++++ RECORDS FOR THE TASK ++++

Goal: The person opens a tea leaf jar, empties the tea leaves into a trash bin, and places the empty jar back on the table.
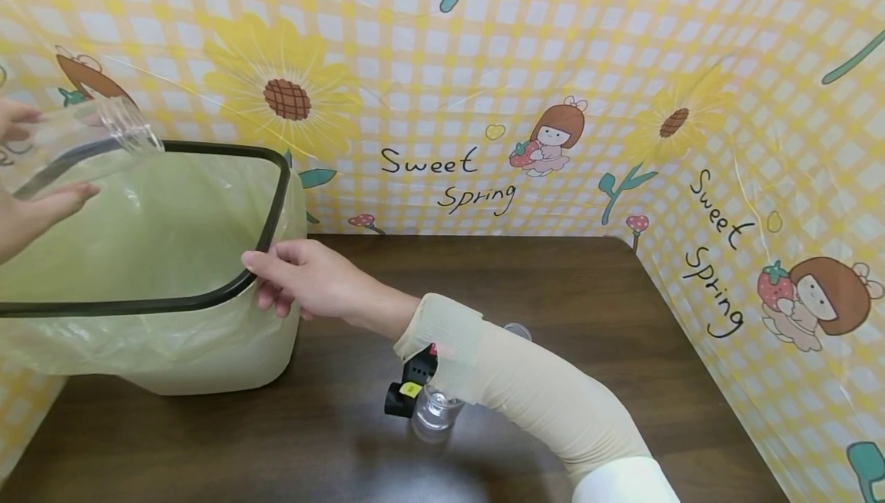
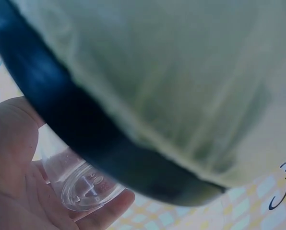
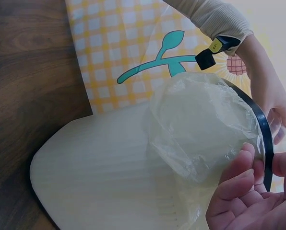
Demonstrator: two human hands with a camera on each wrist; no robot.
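Observation:
At the left edge of the head view my left hand [image 1: 31, 217] holds a clear plastic jar [image 1: 127, 125] with a threaded neck. The jar lies tilted on its side above the bin, its mouth pointing right. In the left wrist view the round base of the jar [image 2: 92, 187] shows beside the palm, partly behind the rim. My right hand [image 1: 311, 280] pinches the black rim [image 1: 276, 207] of the waste bin [image 1: 221, 372] between thumb and fingers. A pale yellow bag [image 1: 159, 219] lines the bin and folds over its outside.
Another clear jar [image 1: 437, 415] stands on the dark wooden table [image 1: 346, 441], partly hidden by the right forearm and its wrist camera [image 1: 408, 392]. Beyond that forearm shows a clear round edge [image 1: 518, 330]. Checked cloth walls [image 1: 429, 50] border the table behind and at right.

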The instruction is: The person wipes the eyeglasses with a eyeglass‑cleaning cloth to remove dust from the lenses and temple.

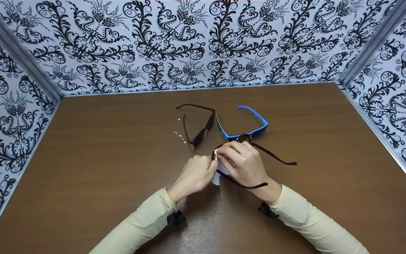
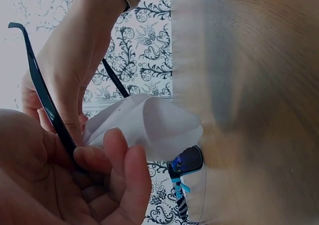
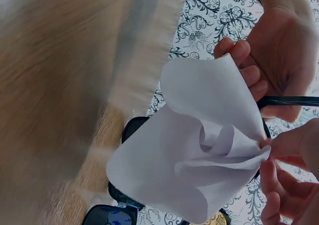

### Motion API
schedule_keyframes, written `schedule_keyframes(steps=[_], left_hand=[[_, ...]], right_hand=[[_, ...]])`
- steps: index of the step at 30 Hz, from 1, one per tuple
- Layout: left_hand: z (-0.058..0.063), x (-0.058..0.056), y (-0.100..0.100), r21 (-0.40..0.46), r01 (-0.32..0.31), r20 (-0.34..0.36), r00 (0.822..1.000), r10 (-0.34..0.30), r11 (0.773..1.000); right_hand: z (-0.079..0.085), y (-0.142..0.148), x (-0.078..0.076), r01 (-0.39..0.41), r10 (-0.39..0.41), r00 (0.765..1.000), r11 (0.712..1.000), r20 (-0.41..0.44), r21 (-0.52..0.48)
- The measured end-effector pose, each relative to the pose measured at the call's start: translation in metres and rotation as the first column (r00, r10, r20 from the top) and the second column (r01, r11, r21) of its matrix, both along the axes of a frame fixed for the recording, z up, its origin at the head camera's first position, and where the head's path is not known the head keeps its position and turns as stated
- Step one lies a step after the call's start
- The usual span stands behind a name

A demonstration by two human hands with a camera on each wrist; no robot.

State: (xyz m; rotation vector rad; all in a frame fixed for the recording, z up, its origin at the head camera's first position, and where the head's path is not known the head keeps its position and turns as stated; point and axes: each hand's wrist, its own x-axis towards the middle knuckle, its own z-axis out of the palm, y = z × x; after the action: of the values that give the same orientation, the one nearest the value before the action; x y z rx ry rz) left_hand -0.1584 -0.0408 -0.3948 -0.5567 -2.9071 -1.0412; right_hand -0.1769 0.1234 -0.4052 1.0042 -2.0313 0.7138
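Both hands meet over a pair of dark-framed sunglasses [image 1: 240, 184], whose temples stick out to the right. My left hand [image 1: 194, 173] grips the sunglasses at one side of the frame; in the left wrist view a dark temple [image 2: 46, 98] rises from between its fingers. With thumb and fingertips my right hand [image 1: 247, 164] pinches a white cloth [image 3: 149, 160] against the frame. Loose folds of the cloth spread out and hide most of the lens in the right wrist view. A yellowish lens [image 3: 218, 218] peeks out below the cloth.
Just beyond the hands lie blue-framed sunglasses [image 1: 263, 123], temples pointing away. Left of them, another dark pair [image 1: 210, 121] rests on the brown table [image 1: 118, 141]. Small white specks of light [image 1: 180, 134] show beside it. Patterned walls [image 1: 188, 46] close off the back and sides.
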Motion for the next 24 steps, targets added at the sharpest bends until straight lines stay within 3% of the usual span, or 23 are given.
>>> schedule_keyframes(steps=[7, 14, 19, 24], left_hand=[[-0.0004, -0.0009, -0.0011, 0.009, -0.005, 0.019, 1.000, 0.005, 1.000], [-0.0024, -0.0006, -0.0032, 0.013, -0.002, 0.024, 1.000, 0.001, 1.000], [-0.0027, 0.0001, -0.0036, 0.009, 0.016, -0.004, 1.000, -0.016, 1.000], [-0.0024, 0.0000, -0.0032, 0.003, 0.005, 0.014, 1.000, -0.005, 1.000]], right_hand=[[-0.0022, 0.0010, -0.0002, -0.070, 0.069, 0.997, 0.996, 0.018, 0.063], [-0.0083, 0.0040, -0.0003, -0.051, 0.045, 0.998, 0.992, 0.052, 0.118], [-0.0063, 0.0037, -0.0001, -0.041, 0.039, 0.999, 0.997, 0.025, 0.069], [0.0008, 0.0047, 0.0002, -0.036, 0.036, 0.999, 0.999, 0.028, 0.002]])
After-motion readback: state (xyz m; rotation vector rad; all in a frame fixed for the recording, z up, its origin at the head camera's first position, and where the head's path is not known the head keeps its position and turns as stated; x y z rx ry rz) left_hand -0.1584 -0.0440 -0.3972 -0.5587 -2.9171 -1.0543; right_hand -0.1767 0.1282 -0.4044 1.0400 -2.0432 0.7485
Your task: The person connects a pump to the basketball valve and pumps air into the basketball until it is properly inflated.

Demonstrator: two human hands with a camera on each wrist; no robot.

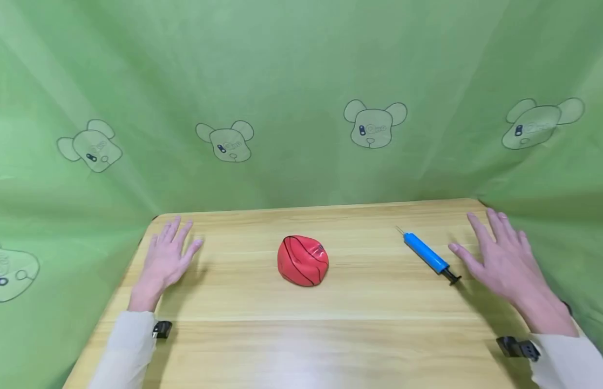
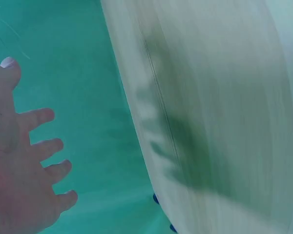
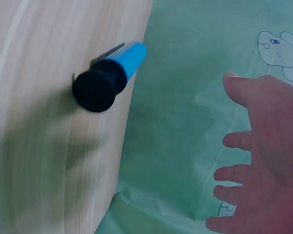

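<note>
One crumpled ball, one blue pump

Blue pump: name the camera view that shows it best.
The head view: it shows the blue pump whole, from thin tip to black handle. The right wrist view catches it nearly end-on, foreshortened, handle foremost; the left wrist view lacks it.

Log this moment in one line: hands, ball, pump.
left hand: holds nothing | right hand: holds nothing, nearest pump | ball: creased, on table between hands
</note>
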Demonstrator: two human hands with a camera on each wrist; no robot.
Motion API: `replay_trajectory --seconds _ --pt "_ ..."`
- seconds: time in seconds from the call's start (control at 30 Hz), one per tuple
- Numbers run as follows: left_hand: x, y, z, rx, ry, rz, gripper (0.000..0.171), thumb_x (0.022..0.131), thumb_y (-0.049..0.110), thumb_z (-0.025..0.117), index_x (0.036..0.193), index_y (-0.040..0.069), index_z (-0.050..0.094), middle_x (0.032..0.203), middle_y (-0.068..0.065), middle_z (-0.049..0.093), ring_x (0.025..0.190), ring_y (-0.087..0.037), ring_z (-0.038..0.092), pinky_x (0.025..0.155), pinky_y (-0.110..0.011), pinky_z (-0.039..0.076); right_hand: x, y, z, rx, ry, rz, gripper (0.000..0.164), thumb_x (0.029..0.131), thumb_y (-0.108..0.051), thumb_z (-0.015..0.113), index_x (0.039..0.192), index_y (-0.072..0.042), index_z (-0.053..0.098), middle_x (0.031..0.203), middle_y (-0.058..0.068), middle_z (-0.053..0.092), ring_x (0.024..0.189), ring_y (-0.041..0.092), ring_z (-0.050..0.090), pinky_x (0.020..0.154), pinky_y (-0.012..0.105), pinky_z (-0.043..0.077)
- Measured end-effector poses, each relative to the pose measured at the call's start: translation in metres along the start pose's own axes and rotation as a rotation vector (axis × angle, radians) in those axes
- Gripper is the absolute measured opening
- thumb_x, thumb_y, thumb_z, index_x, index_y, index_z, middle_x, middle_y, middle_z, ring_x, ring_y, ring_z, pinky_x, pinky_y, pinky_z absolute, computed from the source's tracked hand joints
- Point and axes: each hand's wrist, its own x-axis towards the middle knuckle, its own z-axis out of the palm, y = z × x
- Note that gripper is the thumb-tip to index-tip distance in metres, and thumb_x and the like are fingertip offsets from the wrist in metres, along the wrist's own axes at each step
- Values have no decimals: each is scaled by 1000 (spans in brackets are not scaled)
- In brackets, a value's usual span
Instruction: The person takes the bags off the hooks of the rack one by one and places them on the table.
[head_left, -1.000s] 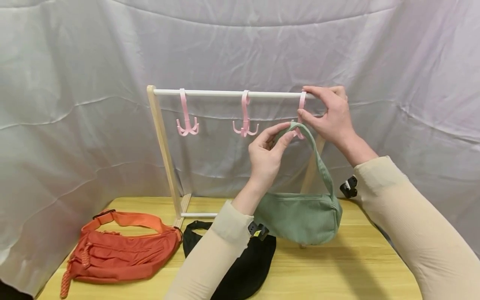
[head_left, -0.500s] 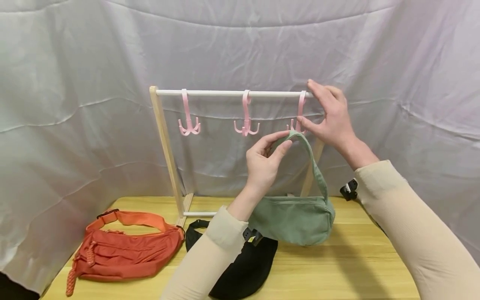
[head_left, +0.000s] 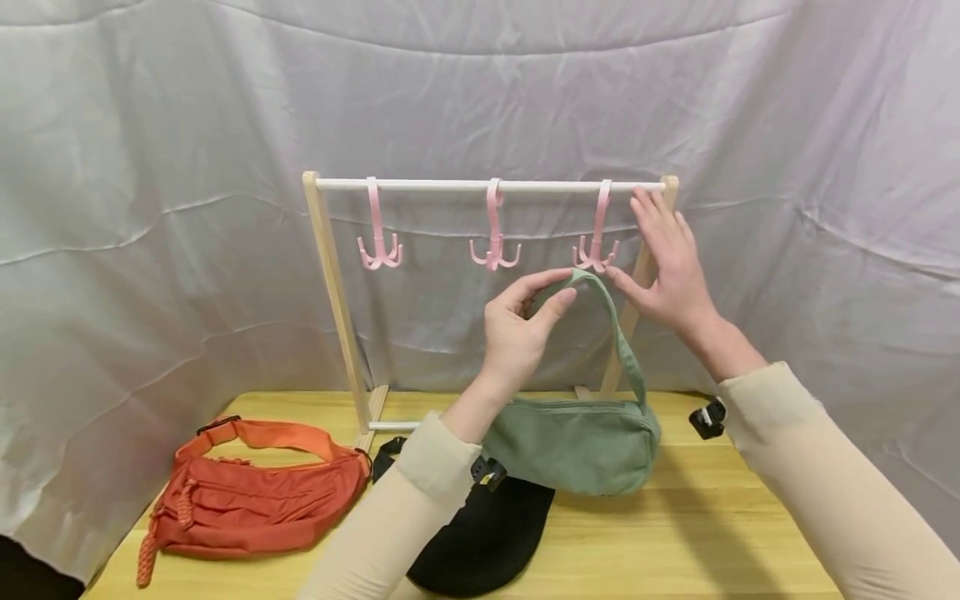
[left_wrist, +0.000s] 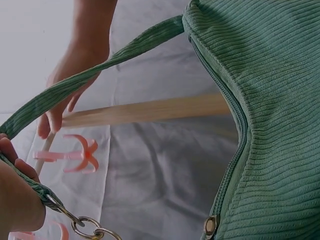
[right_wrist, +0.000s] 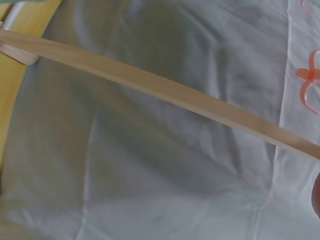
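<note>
My left hand (head_left: 517,329) pinches the top of the strap of a green corduroy shoulder bag (head_left: 577,446). The bag hangs from it over the table, with its zipper (left_wrist: 242,130) and a metal chain (left_wrist: 87,224) showing in the left wrist view. Just above the strap is the right-hand pink hook (head_left: 597,237), on the white bar (head_left: 435,186) of a wooden-sided rack. My right hand (head_left: 671,267) has its fingers extended beside that hook. Its fingertips are right at the bar and its thumb is near the hook's lower prongs.
Two more pink hooks, one on the left (head_left: 378,233) and one in the middle (head_left: 494,233), hang from the bar. A red-orange waist bag (head_left: 255,508) lies at the table's left. Partly behind my left forearm is a black bag (head_left: 495,542). Grey cloth (head_left: 480,100) closes off the back.
My right hand has let go of the right hook and moved right, its fingers straightening. The left hand has lowered the green bag slightly and shifted it left, away from the hook.
</note>
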Motion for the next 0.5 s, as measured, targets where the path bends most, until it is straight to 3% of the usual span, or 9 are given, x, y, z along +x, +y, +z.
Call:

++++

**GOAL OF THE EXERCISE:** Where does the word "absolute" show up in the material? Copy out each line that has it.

**RESPONSE:**
- Gripper is the absolute measured opening
- thumb_x, thumb_y, thumb_z, index_x, index_y, index_z, middle_x, middle_y, middle_z, ring_x, ring_y, ring_z, pinky_x, pinky_y, pinky_z absolute, computed from the source's tracked hand joints

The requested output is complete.